This morning, Maritime Union Wellington secretary Mike Clark said workers would comply with any court ruling. “You can’t disobey a court order.”
You can’t call their tactics fair and honourable when they are overturned by a court as being illegal. The union have lawyers – they must have know they were acting illegally.
How would we be talking about the port if their actions were thrown out in a court – we would call them scum…
I didn’t call the actions fair or honourable, I said not unreasonable…and who’s ‘we’? I don’t think I’ve read you using the word ‘scum’ in the context of poor employers. And It’s not a word I use.
The situation with the Auckland port management actions is completely different, btw.
Those who are too incompetent and gutless to start a real business for themselves want to control someone else’s….
Jeez, I’d Love to hear you say that to the next engineer or doctor you meet.
Sure, if I meet a Doctor that decides that they won’t treat me because I’m not a union member or an engineer who refuses his services because I’m not a union member then I’ll certainly tell them they have crossed the line.

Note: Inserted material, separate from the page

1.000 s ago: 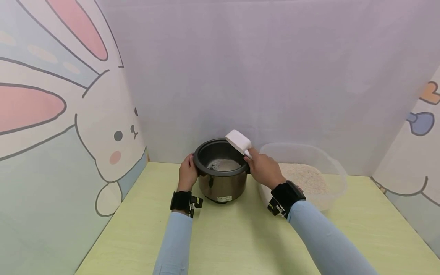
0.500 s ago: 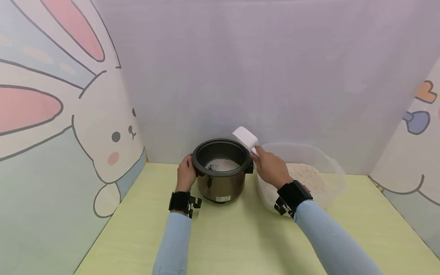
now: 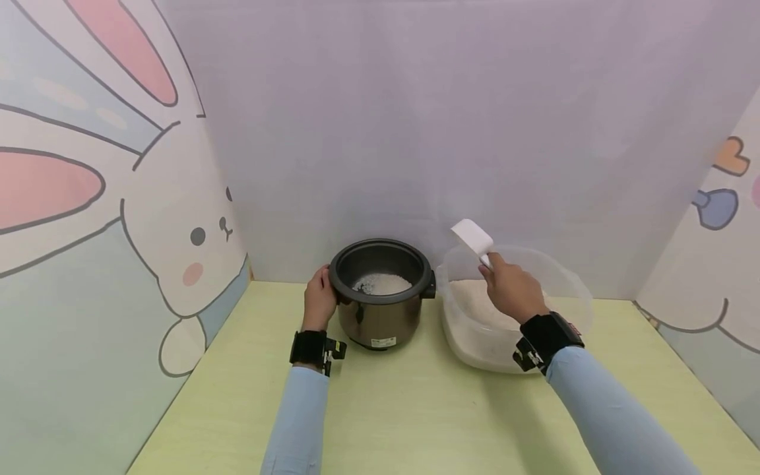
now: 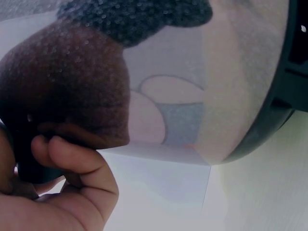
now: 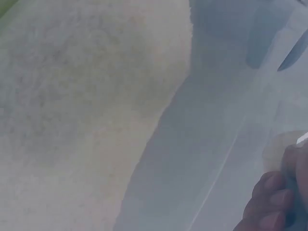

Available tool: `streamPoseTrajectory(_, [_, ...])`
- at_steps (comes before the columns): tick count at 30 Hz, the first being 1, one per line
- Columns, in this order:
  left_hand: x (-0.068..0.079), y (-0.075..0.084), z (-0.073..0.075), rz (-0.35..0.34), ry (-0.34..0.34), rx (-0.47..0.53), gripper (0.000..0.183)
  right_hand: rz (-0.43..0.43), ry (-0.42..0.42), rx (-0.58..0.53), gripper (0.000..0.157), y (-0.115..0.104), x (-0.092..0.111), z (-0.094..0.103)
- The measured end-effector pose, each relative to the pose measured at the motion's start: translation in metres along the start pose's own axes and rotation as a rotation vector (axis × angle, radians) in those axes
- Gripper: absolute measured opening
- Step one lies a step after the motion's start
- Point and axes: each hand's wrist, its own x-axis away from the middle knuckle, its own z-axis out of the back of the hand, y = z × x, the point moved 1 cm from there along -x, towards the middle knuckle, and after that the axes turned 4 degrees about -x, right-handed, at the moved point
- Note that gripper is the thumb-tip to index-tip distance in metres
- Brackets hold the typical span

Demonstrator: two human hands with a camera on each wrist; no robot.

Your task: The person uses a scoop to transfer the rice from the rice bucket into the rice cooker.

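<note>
White plastic makes up the scoop [image 3: 472, 236], which the right hand [image 3: 515, 290] holds by its handle, fingers curled round it. The scoop is tilted, its bowl up and to the left of the hand, above the left back part of a clear plastic box [image 3: 475, 359]; whether the bowl holds anything I cannot tell. Pale rice [image 3: 469, 297] lies in the box, with a shadowed stretch of it filling much of the right wrist view, where the fingers show dim in the lower corner.

To the left of the box, a dark, shiny rice cooker [image 3: 371, 322] stands upright on the yellow-green table [image 3: 392, 415], its black rim facing up and a white label [image 3: 383, 342] low on its front. Some white rice [image 3: 388, 284] lies at the bottom inside. The left hand [image 3: 319, 300] is at the cooker's left side, its fingers bent round the black handle [image 4: 31, 166] there, as the left wrist view shows. On the other side, a second handle [image 3: 431, 287] sits just beside the box; whether they touch I cannot tell.

Both forearms wear light blue sleeves [image 3: 297, 409] and black wrist straps [image 3: 309, 346]. Behind rises a plain, pale lilac backdrop [image 3: 415, 119], with a cartoon rabbit [image 3: 169, 224] on the left wall
</note>
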Motion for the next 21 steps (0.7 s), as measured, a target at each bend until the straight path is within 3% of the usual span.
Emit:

I’ll find another doctor or another engineer. In the case of the doctor I’d also lay a complaint.
Doctors take an oath to preserve life – they put that ahead of all else. Engineers are required to act within established standards and guidelines…
I’m not sure what your point is – the port workers have in this case decided that their employment contract terms can be varied based on something the port has no control over – how is that even comparable to an engineer or a doctor ?
So when did the doctors union insist that doctors classify patients according to their union affiliations…. of that’s right – DR’s are smart and don’t make up the rules as they go along…. The patient comes first – their disputes second. Shame you couldn’t find a better way to make yourself look like a tool.
Bringing the doctors union into this really isn’t helping the port workers…..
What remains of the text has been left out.